_TO DO_
Word for word, copy the data that follows and skip its pictures.

_DATASET EXTRACT_
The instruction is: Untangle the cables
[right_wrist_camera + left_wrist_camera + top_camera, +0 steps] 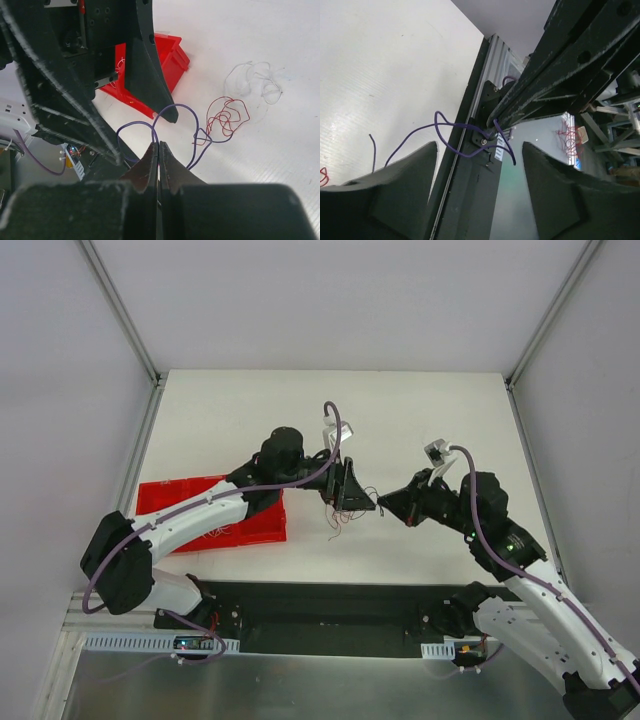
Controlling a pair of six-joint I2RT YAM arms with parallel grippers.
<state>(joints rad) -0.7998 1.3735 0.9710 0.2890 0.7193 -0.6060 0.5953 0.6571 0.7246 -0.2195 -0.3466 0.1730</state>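
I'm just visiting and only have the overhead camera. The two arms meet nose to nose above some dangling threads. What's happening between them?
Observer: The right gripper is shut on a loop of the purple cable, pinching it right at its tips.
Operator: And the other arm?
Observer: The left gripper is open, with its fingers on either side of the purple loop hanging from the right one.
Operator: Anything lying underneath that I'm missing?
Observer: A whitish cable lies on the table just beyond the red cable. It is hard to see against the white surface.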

_RESPONSE AREA_
The instruction is: Untangle the cables
[right_wrist_camera + left_wrist_camera + top_camera, +0 steps] 
Controlling a pair of six-joint I2RT YAM arms with parallel grippers.
<state>(joints rad) -0.7998 1.3735 0.9710 0.2890 0.7193 -0.6060 0.5953 0.6571 0.7246 -0.2195 -0.3466 0.1730</state>
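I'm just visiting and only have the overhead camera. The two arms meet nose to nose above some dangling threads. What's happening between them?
Observer: The right gripper is shut on a loop of the purple cable, pinching it right at its tips.
Operator: And the other arm?
Observer: The left gripper is open, with its fingers on either side of the purple loop hanging from the right one.
Operator: Anything lying underneath that I'm missing?
Observer: A whitish cable lies on the table just beyond the red cable. It is hard to see against the white surface.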

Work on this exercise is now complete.